PROBLEM TO WORK ON: Everything from the first line below through the line with "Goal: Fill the" is to be transcribed exactly, and nothing past it.

DATASET EXCERPT:
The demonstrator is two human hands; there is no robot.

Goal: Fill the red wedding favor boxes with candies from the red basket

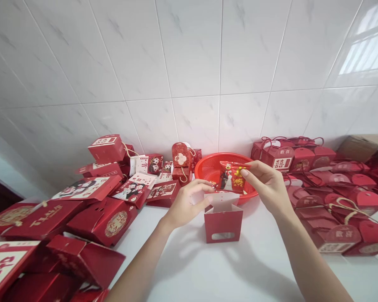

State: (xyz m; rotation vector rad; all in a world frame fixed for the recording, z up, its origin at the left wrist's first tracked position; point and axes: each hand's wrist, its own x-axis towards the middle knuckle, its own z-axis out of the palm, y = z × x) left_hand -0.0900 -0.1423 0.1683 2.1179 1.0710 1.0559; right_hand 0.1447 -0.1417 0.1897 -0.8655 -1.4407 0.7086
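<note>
A small red snack packet [232, 178], printed with a couple in wedding clothes, is pinched at its top edge between the thumb and fingers of my right hand [269, 184]. Below and in front of it stands an upright red paper gift box [223, 222], its top flaps raised and an oval window low on its front. Beside the box's upper left edge is my left hand [189, 203], thumb and fingers apart and curved, the thumb at the flap. Whether that thumb presses the flap is hard to see. Behind both hands sits a red plastic basket [204, 161], partly hidden by the packet.
Red gift boxes [103, 222] of several designs are heaped on the left. More red boxes [326, 214] with handles and cords stand in rows on the right. A brown cardboard box [357, 149] is at the far right. The white tiled wall [195, 54] rises behind the white table [189, 268].
</note>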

RESPONSE FOR THIS EXERCISE:
The demonstrator is two human hands; there is no robot.

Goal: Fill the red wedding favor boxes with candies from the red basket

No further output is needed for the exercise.